> **TASK DIRECTIONS**: Please filter the data down to the lines that include the word "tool" and copy them.
------ DATA SECTION ------
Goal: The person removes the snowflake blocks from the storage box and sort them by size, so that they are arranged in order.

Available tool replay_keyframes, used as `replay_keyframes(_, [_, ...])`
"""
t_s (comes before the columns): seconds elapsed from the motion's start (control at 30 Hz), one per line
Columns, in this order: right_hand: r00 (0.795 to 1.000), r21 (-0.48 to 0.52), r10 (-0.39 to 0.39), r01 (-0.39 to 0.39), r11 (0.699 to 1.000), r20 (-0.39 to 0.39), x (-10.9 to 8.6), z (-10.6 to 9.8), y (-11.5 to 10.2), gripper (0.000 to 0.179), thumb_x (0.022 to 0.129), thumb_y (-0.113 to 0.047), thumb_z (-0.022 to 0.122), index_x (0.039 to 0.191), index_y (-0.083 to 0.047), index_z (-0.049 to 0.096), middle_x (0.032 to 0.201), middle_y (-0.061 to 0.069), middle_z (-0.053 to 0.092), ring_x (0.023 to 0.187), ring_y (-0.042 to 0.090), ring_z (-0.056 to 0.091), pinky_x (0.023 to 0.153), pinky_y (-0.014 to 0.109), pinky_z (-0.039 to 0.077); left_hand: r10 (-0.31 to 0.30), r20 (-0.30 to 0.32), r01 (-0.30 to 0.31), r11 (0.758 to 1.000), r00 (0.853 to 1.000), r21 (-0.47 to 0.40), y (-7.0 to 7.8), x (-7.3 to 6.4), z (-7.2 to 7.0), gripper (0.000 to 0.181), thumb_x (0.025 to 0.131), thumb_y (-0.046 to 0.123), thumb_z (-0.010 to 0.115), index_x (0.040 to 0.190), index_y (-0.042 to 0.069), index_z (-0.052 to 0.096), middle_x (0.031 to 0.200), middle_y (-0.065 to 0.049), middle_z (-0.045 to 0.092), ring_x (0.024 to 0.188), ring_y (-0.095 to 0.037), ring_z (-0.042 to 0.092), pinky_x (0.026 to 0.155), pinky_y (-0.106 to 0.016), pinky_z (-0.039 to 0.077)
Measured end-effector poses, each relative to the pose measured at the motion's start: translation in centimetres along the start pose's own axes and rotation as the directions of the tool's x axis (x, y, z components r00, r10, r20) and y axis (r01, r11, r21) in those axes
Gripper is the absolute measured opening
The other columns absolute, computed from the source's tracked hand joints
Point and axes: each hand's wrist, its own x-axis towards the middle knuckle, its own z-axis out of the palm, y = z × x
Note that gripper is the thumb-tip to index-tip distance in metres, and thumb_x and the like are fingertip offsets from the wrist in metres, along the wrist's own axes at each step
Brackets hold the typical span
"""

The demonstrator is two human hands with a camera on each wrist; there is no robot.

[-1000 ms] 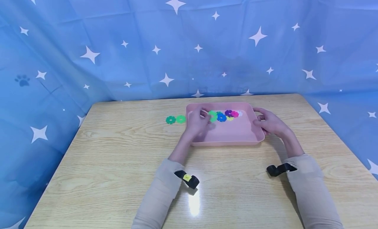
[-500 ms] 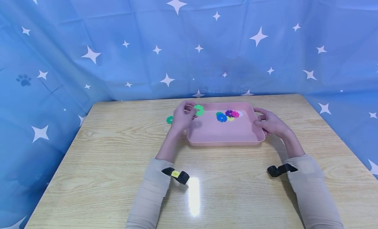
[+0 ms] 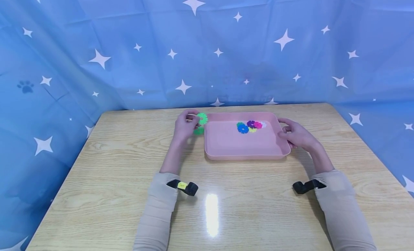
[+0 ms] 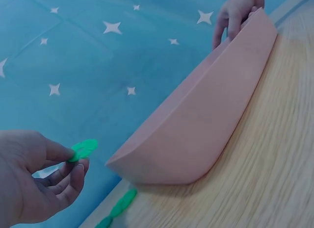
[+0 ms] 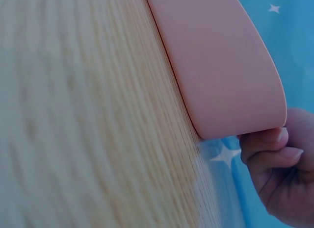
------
> **ANSWER BOX**:
Available tool replay_keyframes, used as `replay_keyframes(_, [_, ...])`
Measured end-effector poses, each relative to the pose measured at the motion's start: translation in centimetres along the start pose's own axes and rotation as the directions of the tool's x axis (x, y, z components r00, r10, r20) and y axis (r01, r11, r21) in those axes

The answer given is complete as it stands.